**Work required**
Pull every line containing "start" from the listing below.

**Supplied records**
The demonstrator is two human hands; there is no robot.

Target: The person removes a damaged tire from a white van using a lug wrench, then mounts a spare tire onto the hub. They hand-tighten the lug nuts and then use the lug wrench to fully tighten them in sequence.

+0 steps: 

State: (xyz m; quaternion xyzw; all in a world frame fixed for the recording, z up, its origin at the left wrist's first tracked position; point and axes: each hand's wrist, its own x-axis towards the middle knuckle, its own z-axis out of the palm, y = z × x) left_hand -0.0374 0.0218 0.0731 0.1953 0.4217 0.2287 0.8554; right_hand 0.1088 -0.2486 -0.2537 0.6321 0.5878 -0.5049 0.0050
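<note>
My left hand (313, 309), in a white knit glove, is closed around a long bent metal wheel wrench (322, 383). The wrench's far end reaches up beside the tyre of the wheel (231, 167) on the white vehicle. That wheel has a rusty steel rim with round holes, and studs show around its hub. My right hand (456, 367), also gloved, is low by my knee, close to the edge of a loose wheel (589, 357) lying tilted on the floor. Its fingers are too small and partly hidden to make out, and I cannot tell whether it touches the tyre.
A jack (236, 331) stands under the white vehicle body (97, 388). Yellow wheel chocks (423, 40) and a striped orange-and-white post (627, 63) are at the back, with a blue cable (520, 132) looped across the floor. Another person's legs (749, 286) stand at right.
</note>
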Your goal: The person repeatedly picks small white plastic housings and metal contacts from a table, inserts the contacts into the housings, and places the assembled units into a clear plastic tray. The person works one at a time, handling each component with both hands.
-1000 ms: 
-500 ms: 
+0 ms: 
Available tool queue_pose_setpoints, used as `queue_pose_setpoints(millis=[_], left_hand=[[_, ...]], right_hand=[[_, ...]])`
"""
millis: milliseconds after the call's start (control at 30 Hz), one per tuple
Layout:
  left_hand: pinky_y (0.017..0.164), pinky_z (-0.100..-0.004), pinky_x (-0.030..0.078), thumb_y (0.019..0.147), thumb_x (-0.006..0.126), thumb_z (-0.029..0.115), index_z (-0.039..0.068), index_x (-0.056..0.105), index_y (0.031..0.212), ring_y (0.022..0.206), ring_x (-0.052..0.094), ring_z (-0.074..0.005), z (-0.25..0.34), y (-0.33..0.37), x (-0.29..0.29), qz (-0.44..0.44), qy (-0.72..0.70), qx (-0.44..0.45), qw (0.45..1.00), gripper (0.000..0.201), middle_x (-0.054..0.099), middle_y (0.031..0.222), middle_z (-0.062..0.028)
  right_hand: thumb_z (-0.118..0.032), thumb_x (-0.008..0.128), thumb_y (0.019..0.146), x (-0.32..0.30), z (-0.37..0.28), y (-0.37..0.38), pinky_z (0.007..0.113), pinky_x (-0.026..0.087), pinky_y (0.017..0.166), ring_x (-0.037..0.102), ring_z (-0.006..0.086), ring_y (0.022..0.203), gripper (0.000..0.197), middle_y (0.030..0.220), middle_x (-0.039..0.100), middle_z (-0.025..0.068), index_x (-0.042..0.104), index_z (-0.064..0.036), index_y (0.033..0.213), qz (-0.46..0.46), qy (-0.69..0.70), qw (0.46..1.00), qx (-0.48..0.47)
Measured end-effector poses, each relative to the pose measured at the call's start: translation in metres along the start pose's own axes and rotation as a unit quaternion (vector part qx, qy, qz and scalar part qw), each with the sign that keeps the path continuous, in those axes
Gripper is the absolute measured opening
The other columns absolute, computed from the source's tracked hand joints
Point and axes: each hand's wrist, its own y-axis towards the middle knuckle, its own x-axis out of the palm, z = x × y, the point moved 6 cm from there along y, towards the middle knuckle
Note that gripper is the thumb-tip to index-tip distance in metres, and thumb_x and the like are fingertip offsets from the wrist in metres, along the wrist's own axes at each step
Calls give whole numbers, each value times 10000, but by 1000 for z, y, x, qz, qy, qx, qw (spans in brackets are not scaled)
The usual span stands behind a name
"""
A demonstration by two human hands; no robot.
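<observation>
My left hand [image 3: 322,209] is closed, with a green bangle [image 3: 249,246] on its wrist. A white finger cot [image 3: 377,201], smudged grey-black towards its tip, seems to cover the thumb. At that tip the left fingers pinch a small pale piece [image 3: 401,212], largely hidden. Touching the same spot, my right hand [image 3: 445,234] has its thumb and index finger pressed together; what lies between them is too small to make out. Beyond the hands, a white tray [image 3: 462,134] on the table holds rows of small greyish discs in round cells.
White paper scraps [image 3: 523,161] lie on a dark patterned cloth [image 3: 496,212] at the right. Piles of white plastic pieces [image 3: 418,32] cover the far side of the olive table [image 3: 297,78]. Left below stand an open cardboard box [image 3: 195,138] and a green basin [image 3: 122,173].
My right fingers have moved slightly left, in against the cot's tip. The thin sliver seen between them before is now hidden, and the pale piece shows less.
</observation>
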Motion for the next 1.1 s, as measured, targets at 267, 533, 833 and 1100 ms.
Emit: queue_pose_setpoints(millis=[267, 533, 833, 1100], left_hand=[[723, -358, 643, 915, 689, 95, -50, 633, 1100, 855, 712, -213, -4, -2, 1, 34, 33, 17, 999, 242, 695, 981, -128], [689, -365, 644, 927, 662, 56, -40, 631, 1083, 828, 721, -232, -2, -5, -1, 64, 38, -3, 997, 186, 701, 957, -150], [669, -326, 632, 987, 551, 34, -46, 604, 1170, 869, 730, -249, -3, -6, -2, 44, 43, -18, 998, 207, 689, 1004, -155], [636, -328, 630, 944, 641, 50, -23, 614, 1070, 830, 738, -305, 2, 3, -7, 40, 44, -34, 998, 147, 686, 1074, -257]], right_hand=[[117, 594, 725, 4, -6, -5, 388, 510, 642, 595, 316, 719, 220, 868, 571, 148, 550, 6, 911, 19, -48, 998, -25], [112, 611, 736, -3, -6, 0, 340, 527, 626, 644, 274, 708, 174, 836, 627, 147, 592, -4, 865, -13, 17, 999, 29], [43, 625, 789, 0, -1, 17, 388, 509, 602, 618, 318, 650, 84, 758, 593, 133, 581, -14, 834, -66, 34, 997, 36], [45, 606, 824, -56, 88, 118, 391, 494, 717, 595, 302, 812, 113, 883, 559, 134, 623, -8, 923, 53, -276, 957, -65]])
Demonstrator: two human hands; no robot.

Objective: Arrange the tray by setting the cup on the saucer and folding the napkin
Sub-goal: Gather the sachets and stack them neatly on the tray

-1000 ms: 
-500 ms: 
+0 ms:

**Answer to the exercise**
millis: milliseconds after the call's start (control at 30 Hz), one per tuple
Measured end-effector poses, each relative to the pose measured at the call's start: translation in metres along the start pose's own axes and rotation as a unit quaternion (vector part qx, qy, qz and scalar part qw), each with the sign that keeps the path continuous, in those axes

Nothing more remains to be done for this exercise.